Goal of the exercise -
Every line of the material must be restated exactly, though not its pictures.

Data below -
####

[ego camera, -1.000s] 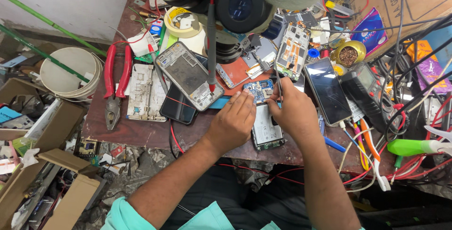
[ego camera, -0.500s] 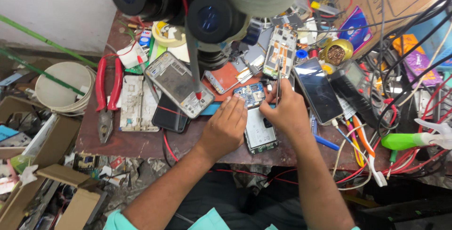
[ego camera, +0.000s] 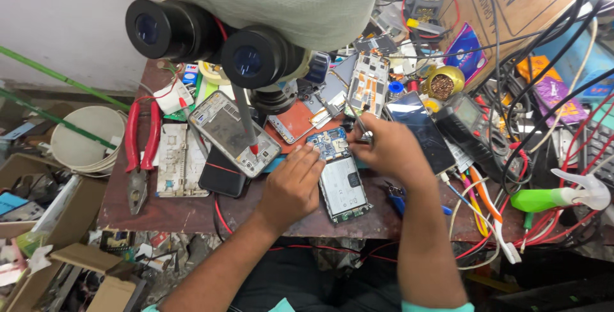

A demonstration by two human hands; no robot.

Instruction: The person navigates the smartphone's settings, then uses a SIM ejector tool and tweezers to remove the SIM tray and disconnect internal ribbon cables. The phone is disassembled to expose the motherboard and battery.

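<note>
— Start at the left edge of the worktop [ego camera: 121,213]. What lies there?

— A stack of pale round bowls [ego camera: 80,138] just off its edge, then red-handled pliers [ego camera: 139,152] lying flat, and beside them a white phone frame [ego camera: 179,160].

— And under the microscope?

— The twin black eyepieces [ego camera: 211,43] hang over an opened phone [ego camera: 233,134] with a silvery back, tilted, partly resting on a black phone [ego camera: 224,174] (a red line crosses that one).

— Now the hands.

— The left hand [ego camera: 291,187] rests on the worktop, its fingers [ego camera: 311,156] close together and pressing the left edge of the opened smartphone [ego camera: 341,181] near its blue circuit board [ego camera: 329,144]. That smartphone lies face down in the middle of the worktop, between the two hands, its lower end pointing toward the person.

— The right hand?

— The right hand [ego camera: 393,152] sits at the phone's upper right corner, fingers pinched together on thin metal tweezers [ego camera: 359,128], whose tip comes down at the board's right edge (I cannot tell whether it touches).

— Further right?

— A dark glass phone screen [ego camera: 419,130] just beyond the right hand, a black multimeter [ego camera: 470,126] beside it, a brass tip-cleaner pot [ego camera: 442,83] behind, then tangled red, black and orange cables [ego camera: 550,120] and a green spray nozzle [ego camera: 550,198].
</note>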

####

Result -
[ego camera, -1.000s] 
[ego camera, -0.500s] 
[ego camera, +0.000s] 

A demonstration by two human hands; no robot.

Instruction: The person navigates the smartphone's settings, then uses a SIM ejector tool and tweezers to remove the SIM tray and disconnect internal ribbon cables. The phone is disassembled to expose the motherboard and battery.

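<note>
— Start at the left edge of the worktop [ego camera: 121,213]. What lies there?

— A stack of pale round bowls [ego camera: 80,138] just off its edge, then red-handled pliers [ego camera: 139,152] lying flat, and beside them a white phone frame [ego camera: 179,160].

— And under the microscope?

— The twin black eyepieces [ego camera: 211,43] hang over an opened phone [ego camera: 233,134] with a silvery back, tilted, partly resting on a black phone [ego camera: 224,174] (a red line crosses that one).

— Now the hands.

— The left hand [ego camera: 291,187] rests on the worktop, its fingers [ego camera: 311,156] close together and pressing the left edge of the opened smartphone [ego camera: 341,181] near its blue circuit board [ego camera: 329,144]. That smartphone lies face down in the middle of the worktop, between the two hands, its lower end pointing toward the person.

— The right hand?

— The right hand [ego camera: 393,152] sits at the phone's upper right corner, fingers pinched together on thin metal tweezers [ego camera: 359,128], whose tip comes down at the board's right edge (I cannot tell whether it touches).

— Further right?

— A dark glass phone screen [ego camera: 419,130] just beyond the right hand, a black multimeter [ego camera: 470,126] beside it, a brass tip-cleaner pot [ego camera: 442,83] behind, then tangled red, black and orange cables [ego camera: 550,120] and a green spray nozzle [ego camera: 550,198].
</note>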

Nothing more is required for this answer.